İthalatı tahmin etmek içinse ithalde alınan KDV gerçekleşmesine bakmak gerekiyor. İthalde alınan KDV'nin ilgili ayın ithalatına oranı yüzde 12.5 ile yüzde 13 arasında değişiyor. Mayıs ayında 4.3 milyar lira olan ithalde alınan KDV'yi, ay ortalamasından dolara ya da euroya çevirdiğimizde ve bulduğumuz rakamları yüzde 100'e tamamladığımızda karşımıza 21.5 milyar dolar civarında bir ithalat rakamı çıkıyor.

Buna göre mayıs ayının dış ticaret açığı, 21.5 milyar dolarlık ithalat ve 11.1 milyar dolarlık ihracatla 10.4 milyar dolar civarında gerçekleşecekmiş gibi görünüyor.

6.0-6.5 milyarlık cari açık

Cari açığın en büyük nedeninin ticaret açığı olduğu tartışma götürmez bir gerçek. Ancak, özellikle turizm gelirinin düzeyine bağlı olarak dış ticaret açığının cari açığa dönüşüm oranı yaz aylarına doğru kayda değer ölçüde geriliyor. Mayıs aylarının genel ortalaması, dış ticaret açığının yüzde 60'ı kadar bir cari açık verildiğini gösteriyor.

Dolayısıyla mayıs ayında dış ticaret açığı 10.4 milyar dolar düzeyinde gerçekleştiği takdirde, cari açığın 6 milyar ile 6.5 milyar dolar arasında oluşması bekleniyor.

Mayıs ayı cari açığı bu aralıkta gelirse, beş aylık açık 35.5 milyar dolarla 36 milyar dolar arasında bir düzeye oturacak. Bu durumda, mayıs sonu itibariyle yıllık cari açık da 67 milyar dolara ulaşacak.

Yani, cari açık, haziran-aralık dönemini kapsayan yedi ayın her birinde geçen yılın 2 milyar dolar üstünde gerçekleştiğinde yıllık bazda 80 milyar dolarlık eşik geride bırakılmış olacak. Ancak, cari açığın kalan yedi ayın tümünde geçen yılın 2 milyar dolar kadar üstünde gerçekleşeceği pek sanılmıyor. Özellikle geçen yılla olan farkın, yılın son iki ayında iyice kapanması bekleniyor.

Ekim sonuna kadar artacak

Merkez Bankası'nın hemen hemen tüm değerlendirmelerinde "uygulanan politikalar sayesinde yılın son çeyreğinden itibaren cari dengede iyileşmenin gözlenmeye başlayacağı" belirtiliyor. Daha önce de vurguladık; Merkez Bankası son çeyreğe işaret ediyor olmakla birlikte, cari açıkta iyileşme, olsa olsa kasım ayında başlayacakmış gibi görünüyor. Çünkü geçen yılın son iki ayına kadar olan dönemde cari açık düşüktü; dolayısıyla bu yıl için olumlu etki yapacak bir baz etkisinin ekim sonuna kadar söz konusu olmayacağını söylemek pek yanlış olmasa gerek.

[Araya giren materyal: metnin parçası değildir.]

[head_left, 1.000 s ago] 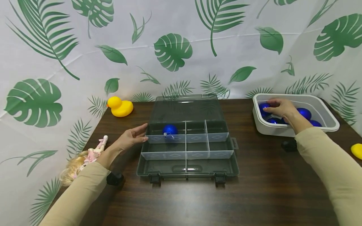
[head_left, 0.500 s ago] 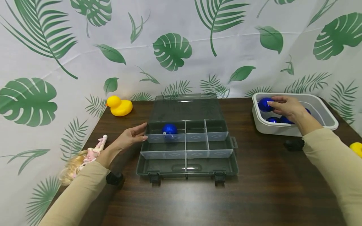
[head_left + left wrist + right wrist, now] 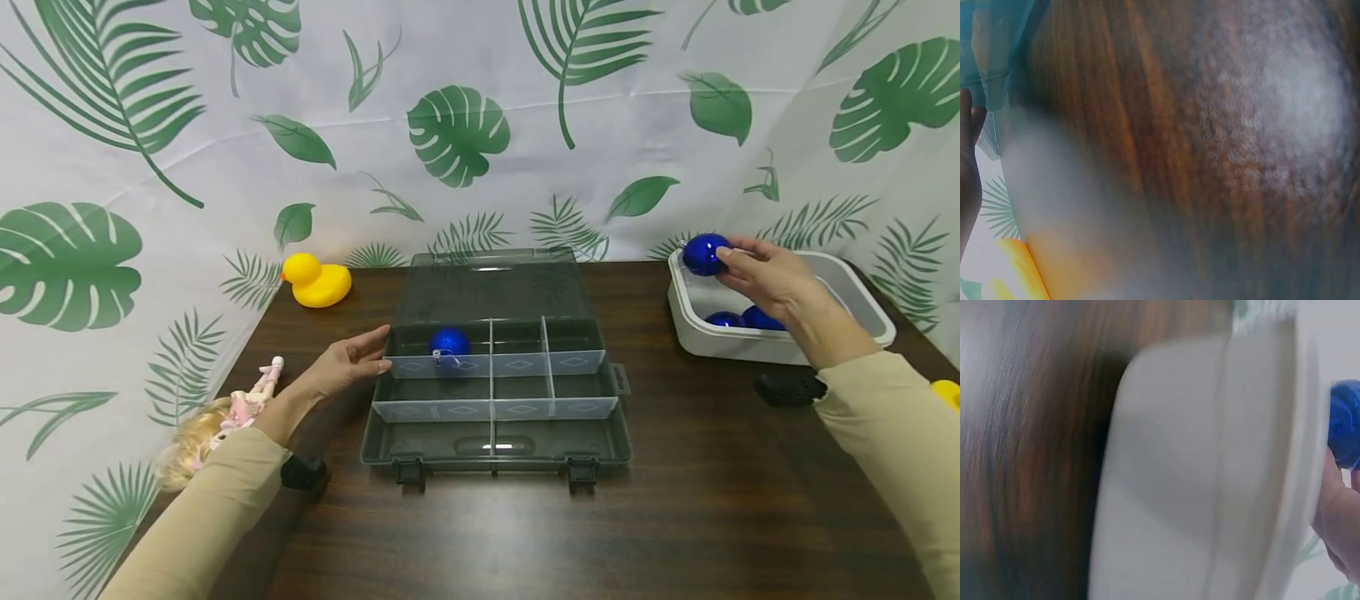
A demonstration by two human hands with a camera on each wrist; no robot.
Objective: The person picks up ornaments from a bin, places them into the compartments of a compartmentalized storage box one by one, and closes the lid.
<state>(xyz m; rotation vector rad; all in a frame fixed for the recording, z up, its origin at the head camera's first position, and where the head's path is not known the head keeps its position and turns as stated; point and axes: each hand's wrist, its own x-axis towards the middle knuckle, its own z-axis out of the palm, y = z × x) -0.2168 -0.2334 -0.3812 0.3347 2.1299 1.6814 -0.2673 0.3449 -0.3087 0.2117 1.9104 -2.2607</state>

Bu yıla ilişkin mevcut gidişat, cari açığın, son iki aya kadar artma eğilimini sürdüreceğini, kasım ve aralık aylarında ise yatay seyretmeye başlayacağını gösteriyor. Bu yıl mayısta 6.5 milyar dolar açık verildiği takdirde ilk beş ayın ortalaması 7.2 milyar dolar olacak. Geçen yılın kasım ve aralık aylarının ortalaması ise 6.8 milyar dolardı. Dolayısıyla yıllık cari açığın ekim sonuna kadar arttığına tanık olacağız.

Ancak yine vurgulamakta yarar var. Tüm bu değerlendirmeler şu anki tablodan yola çıkılarak yapılan tahminleri gösteriyor. Ekonomiyi sıkılaştırmak için özellikle BDDK'nın yaptığı düzenlemelerin etkisini göstermesiyle birlikte bu tablonun değişme olasılığının yüksek olduğunu kabul etmek gerekiyor. Önlemler arzulanan sonuçları verdiğinde dış ticaret açığı da, cari açık da tahminlerin altında kalacak demektir.